С нашей стороны было бы чистым эгоизмом надеяться, что такое выражение придет скоро. Мы ревниво оберегаем репутацию этого поколения. Мы гордимся тем, что жили в дни, когда люди страдали так ужасно, но при этом совершали, говорили и писали великие вещи. Мы хотели бы, чтобы об этом поколении сказали, что оно распознало величие в свое время. Это было бы почетно. Не воздвигли ли мы в своем воображении фигуру, которой на самом деле нет? Мы так не думаем. И поэтому, со смирением и нерешительностью, но движимые мотивом, которому не можем сопротивляться, мы хотели бы сказать Вудро Вильсону, что многие с благодарностью желают ему счастливого Рождества.
СИМВОЛЫ И ПАРАДОКСЫ
Мы всегда подозревали, прочитав «Летающую гостиницу», что Г. К. Честертон любит собак. И теперь, читая его книгу «Новый Иерусалим» (полную весьма великолепного содержания), мы узнаем, что у себя дома в Биконсфилде он приютил и собаку (по кличке «Винкль»), и осла (по кличке «Троцкий»). Очень добродушна его картина начала паломничества в Палестину и последнего прощания с этими зверями:
Читатель с удивлением узнает, что мое первое чувство товарищества обратилось к собаке; я прекрасно осознаю, что подставляюсь под выпад остроумия... Он прыгал вокруг меня, лая, как маленькая батарея, в полной уверенности, что я иду на прогулку; но я, увы, не мог взять его с собой на прогулку в Палестину... Сама беззаконность собаки — лишь экстравагантность преданности; он будет трижды в день сходить с ума от радости, отправляясь на прогулку по одной и той же дороге. Мы удивительно мало слышим о подлинных достоинствах животных; и одно из них, несомненно, — эта невинность от всякой скуки; возможно, такая простота есть отсутствие греха. У меня самого есть некоторое чувство священного долга удивления; и потребность видеть старую дорогу как новую. Но я не могу утверждать, что всякий раз, когда выхожу на прогулку с семьей и друзьями, я бросаюсь перед ними, оглашая окрестности криками счастья; или даже прыгаю вокруг них, пытаясь лизнуть их в лицо. Именно в этой способности начинать все сначала с энергией в привычных и обыденных вещах собака действительно является вечным типом западной цивилизации.

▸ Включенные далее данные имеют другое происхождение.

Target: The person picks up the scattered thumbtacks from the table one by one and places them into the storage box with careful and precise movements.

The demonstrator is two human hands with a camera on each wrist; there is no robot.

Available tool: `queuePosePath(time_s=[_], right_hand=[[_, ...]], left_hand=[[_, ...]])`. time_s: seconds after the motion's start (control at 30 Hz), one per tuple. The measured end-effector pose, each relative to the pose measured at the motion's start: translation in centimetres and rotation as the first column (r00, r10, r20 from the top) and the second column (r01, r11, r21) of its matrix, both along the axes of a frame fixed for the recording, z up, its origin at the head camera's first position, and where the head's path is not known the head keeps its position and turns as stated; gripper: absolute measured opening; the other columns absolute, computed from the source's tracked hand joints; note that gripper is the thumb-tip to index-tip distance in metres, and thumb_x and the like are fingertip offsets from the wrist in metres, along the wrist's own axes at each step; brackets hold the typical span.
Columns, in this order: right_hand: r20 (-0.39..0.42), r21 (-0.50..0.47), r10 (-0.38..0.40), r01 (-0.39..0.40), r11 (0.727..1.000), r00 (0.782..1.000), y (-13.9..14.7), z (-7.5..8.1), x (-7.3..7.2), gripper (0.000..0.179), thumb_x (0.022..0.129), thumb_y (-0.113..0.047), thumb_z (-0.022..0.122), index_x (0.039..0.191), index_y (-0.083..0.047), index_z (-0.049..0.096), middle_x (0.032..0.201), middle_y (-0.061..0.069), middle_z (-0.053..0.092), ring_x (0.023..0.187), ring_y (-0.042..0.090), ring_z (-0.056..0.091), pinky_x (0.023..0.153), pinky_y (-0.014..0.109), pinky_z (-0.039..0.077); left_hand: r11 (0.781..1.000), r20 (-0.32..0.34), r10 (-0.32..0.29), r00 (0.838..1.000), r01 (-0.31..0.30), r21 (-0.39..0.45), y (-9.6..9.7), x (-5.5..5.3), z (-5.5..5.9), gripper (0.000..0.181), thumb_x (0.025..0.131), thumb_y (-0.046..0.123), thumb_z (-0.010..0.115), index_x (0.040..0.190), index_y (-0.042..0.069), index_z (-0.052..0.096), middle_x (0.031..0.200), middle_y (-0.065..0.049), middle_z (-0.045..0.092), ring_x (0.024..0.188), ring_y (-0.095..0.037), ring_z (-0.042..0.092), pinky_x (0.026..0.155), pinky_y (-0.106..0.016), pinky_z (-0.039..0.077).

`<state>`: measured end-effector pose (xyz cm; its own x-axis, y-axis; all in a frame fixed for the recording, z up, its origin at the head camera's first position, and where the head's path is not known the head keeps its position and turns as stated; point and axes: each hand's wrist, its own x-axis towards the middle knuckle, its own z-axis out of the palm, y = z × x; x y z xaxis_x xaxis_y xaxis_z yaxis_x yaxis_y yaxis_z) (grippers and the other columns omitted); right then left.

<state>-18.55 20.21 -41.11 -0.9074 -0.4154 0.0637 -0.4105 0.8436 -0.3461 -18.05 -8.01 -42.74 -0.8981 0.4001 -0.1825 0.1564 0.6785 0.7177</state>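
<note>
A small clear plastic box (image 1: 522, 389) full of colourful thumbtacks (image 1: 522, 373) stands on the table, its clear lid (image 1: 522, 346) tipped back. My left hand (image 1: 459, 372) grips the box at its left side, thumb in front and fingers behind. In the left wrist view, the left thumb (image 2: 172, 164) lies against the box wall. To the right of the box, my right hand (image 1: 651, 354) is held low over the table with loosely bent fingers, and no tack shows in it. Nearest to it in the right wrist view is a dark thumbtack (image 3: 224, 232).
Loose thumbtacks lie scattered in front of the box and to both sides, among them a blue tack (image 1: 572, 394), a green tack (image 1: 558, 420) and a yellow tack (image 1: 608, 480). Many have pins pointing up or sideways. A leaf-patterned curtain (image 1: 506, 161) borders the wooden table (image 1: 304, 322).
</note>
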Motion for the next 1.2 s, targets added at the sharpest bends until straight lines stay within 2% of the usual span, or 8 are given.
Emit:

Единственное, что нас беспокоит в этом: если бы Г. К. Ч. пришло в голову доказать, что скребок на его пороге или редиска, растущая в саду, — это «вечный тип» западной цивилизации, не составил бы он столь же приятный и убедительный довод? На самом деле, всего в нескольких шагах от дома он вышел к перекрестку (и мы хорошо помним этот перекресток и паб рядом — какой же это, мистер Честертон: «Голова сарацина» или «Королевский белый олень»?) и решил, что они — символ цивилизации, сбившейся с пути. А затем, несколько минут спустя (в поезде, полагаем), это славное создание заметило тяжелые облака, лежащие над ландшафтом, и решило, что они — эмблема нашей цивилизации. Требуется немалая ловкость, чтобы следовать за нашим паломником по этой книге, ибо каждое оливковое дерево, дорожный указатель, закат, ворота оказываются великолепным символом некоего духовного великолепия.